トロントには活気ある文化シーンと素晴らしいナイトライフがあります。

  • 演劇: エンターテインメント地区ではブロードウェイ級の演劇を楽しめ、北米ではニューヨークに次ぐ充実ぶり
  • 音楽: インディー、EDM、ジャズまであらゆるジャンルが揃う。

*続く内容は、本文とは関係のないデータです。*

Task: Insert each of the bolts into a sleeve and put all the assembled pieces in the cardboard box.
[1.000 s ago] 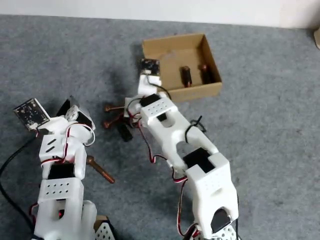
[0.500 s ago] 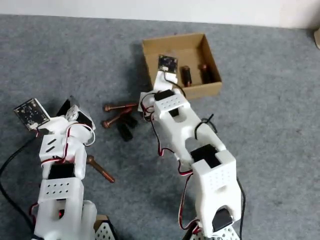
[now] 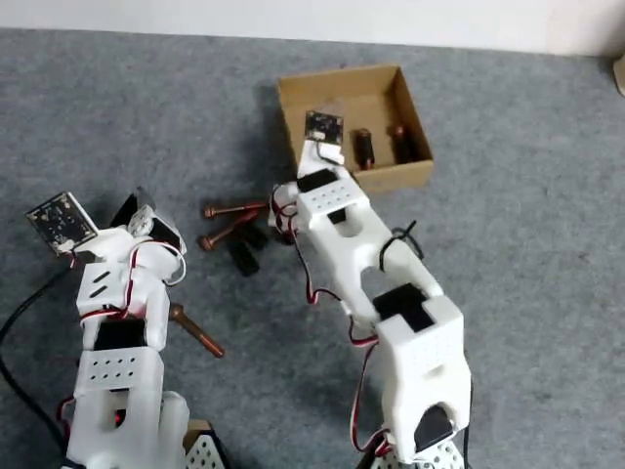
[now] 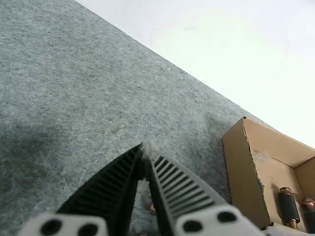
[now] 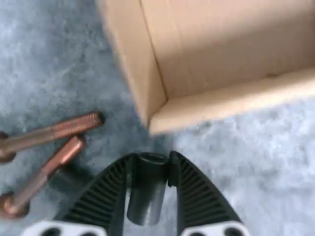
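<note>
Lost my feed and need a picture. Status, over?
Right tool shut on sleeve, at box corner. Left tool shut, empty, over carpet. Two bolts loose beside right tool; two pieces boxed.

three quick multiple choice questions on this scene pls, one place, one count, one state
1. Where do the two assembled bolt-and-sleeve pieces lie?
A) inside the brown cardboard box
B) stacked outside it
C) balanced on its rim
2. How many loose copper-coloured metal bolts lie on the grey carpet?
A) one
B) three
C) six
3. What state are the right gripper's fingers in?
A) spread wide, empty
B) shut on a bolt
C) shut on a black cylindrical sleeve
Answers: 1 A, both rest on the box floor; 2 B, two side by side, one apart; 3 C, the sleeve sits between the fingers.
</note>
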Tool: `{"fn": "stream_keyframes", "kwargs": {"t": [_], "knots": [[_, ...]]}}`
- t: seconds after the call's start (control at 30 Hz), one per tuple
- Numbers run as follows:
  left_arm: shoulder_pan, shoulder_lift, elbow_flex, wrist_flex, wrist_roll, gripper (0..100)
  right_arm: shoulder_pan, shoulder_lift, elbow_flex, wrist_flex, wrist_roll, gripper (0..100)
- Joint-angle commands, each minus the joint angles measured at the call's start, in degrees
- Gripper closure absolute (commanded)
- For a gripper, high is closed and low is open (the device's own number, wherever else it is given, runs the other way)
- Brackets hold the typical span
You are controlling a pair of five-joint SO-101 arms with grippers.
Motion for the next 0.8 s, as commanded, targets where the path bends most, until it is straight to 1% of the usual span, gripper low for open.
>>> {"fn": "stream_keyframes", "kwargs": {"t": [0.0, 0.07, 0.1, 0.2, 0.33, 0.4, 0.53, 0.63, 0.67, 0.7, 0.77], "knots": [[0.7, 0.1, -3.3, -1.3, -0.3, 99, 0.7, -12.2, -1.4, 3.5, 0.2, 99.3], [0.7, 0.1, -3.3, -1.3, -0.3, 99, 1.0, -17.6, -1.4, 4.6, 1.0, 99.3], [0.7, 0.1, -3.3, -1.3, -0.3, 99, 1.2, -20.4, -1.4, 4.8, 3.0, 99.3], [0.7, 0.1, -3.3, -1.3, -0.3, 99, 0.5, -27.6, -0.3, 5.8, 11.2, 99.3], [0.7, 0.1, -3.2, -1.3, -0.3, 99, -0.7, -36.4, 4.0, 10.0, 24.5, 99.3], [1.9, 0.1, -3.2, -1.3, -0.3, 99, -0.2, -41.0, 7.9, 12.0, 28.6, 99.3], [7.3, 0.2, -3.2, -1.1, -0.4, 99, 3.7, -52.8, 17.8, 11.6, 30.4, 99.3], [8.5, 0.2, -3.7, -1.1, -0.1, 99, 6.3, -63.5, 24.8, 10.7, 30.6, 99.3], [8.5, 0.3, -4.9, -0.4, 0.0, 99, 6.8, -67.1, 27.2, 10.6, 31.8, 99.3], [8.6, 0.4, -6.2, 2.4, 0.1, 99, 7.3, -70.7, 29.8, 10.6, 33.6, 99.3], [9.3, 2.0, -11.4, 12.0, 1.8, 99, 8.0, -77.7, 35.2, 10.6, 37.3, 99.3]]}}
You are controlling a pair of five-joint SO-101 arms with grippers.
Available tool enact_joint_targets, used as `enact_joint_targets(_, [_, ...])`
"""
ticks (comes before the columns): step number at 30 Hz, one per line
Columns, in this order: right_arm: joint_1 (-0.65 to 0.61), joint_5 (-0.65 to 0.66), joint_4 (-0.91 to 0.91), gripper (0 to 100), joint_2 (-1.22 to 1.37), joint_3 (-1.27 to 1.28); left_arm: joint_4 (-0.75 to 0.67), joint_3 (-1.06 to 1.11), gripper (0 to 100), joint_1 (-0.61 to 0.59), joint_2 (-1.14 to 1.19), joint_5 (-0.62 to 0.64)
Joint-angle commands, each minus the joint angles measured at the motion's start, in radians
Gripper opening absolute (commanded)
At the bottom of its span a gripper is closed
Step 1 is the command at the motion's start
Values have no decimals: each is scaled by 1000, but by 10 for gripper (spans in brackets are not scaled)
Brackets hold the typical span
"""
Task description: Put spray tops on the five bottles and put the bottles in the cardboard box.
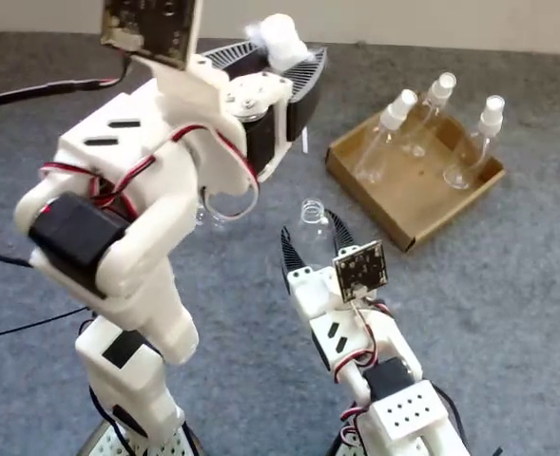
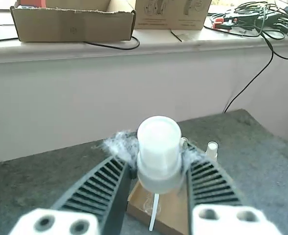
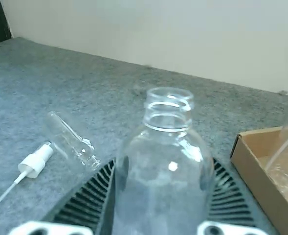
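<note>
left gripper (image 1: 278, 47): raised over far side of the carpet, clenched on a white spray top (image 2: 158, 142), dip tube hanging down
loose bits: lying bottle (image 3: 71, 138) w/o top + loose top (image 3: 33, 164), flat on carpet, near each other
right gripper (image 1: 310, 226): closed round upright open bottle (image 3: 166, 156), mid-floor
cardboard box (image 1: 408, 204): right side, three topped bottles (image 1: 427, 114) inside
surface: grey carpet (image 1: 508, 313)
room: white wall (image 2: 85, 98), ledge (image 2: 148, 44) w/ storage boxes (image 2: 70, 22) + cables (image 2: 251, 19)
</note>
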Motion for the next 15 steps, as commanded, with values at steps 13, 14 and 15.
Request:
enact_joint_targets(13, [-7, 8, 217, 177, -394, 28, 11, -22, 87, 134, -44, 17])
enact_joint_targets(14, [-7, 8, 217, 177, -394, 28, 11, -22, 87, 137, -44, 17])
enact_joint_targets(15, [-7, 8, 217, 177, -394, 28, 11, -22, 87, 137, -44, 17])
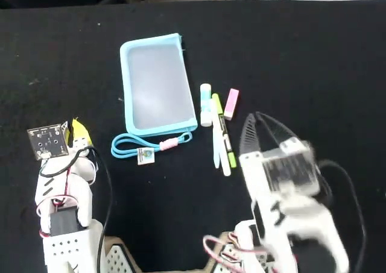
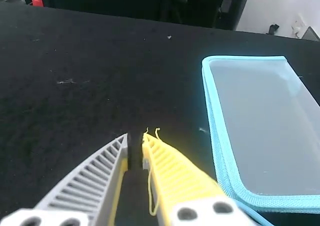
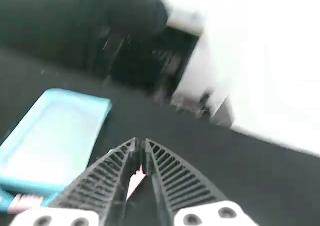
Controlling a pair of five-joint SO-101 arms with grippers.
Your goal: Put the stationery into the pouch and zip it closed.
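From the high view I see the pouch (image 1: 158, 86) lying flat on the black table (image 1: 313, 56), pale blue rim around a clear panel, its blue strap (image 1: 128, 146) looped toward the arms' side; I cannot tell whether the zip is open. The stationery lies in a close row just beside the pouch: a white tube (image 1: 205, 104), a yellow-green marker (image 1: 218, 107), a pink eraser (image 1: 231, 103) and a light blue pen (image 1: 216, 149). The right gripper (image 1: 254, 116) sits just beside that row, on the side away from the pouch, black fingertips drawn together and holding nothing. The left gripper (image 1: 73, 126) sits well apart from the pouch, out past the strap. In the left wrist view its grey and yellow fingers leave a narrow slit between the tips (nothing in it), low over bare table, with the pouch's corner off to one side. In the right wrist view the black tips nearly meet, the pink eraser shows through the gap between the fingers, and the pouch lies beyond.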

滞在中に開催されるコンサートをチェックしよう
  • スポーツ: ワールドカップの試合以外にも、中心部のロジャース・センターでトロント・ブルージェイズの野球観戦ができる
  • プライド: 6月上旬に訪れるなら、世界最大級の一つであるトロント・プライドは素晴らしい祝典

まとめ

トロントはワールドカップ2026の北米開催都市として理想的な場所です。美しく改修されたBMOフィールドで世界最高峰のサッカーを観戦し、世界各地の素晴らしい多文化料理を味わい、フレンドリーな人々と出会い、ナイアガラの滝のようなカナダ屈指の美しい観光地にも簡単にアクセスできます。試合の熱気に近い中心部に滞在しても、多様な地区を巡っても、トロントは訪れる人を温かく迎え、安全で、驚きに満ちた街です。

宿泊施設は早めに予約しましょう。ワールドカップ2026には世界中から観光客が訪れ、便利な立地の宿泊施設はすぐに埋まってしまいます。カナダのワールドカップ開催都市で皆さんをお迎えできる日を楽しみにしています!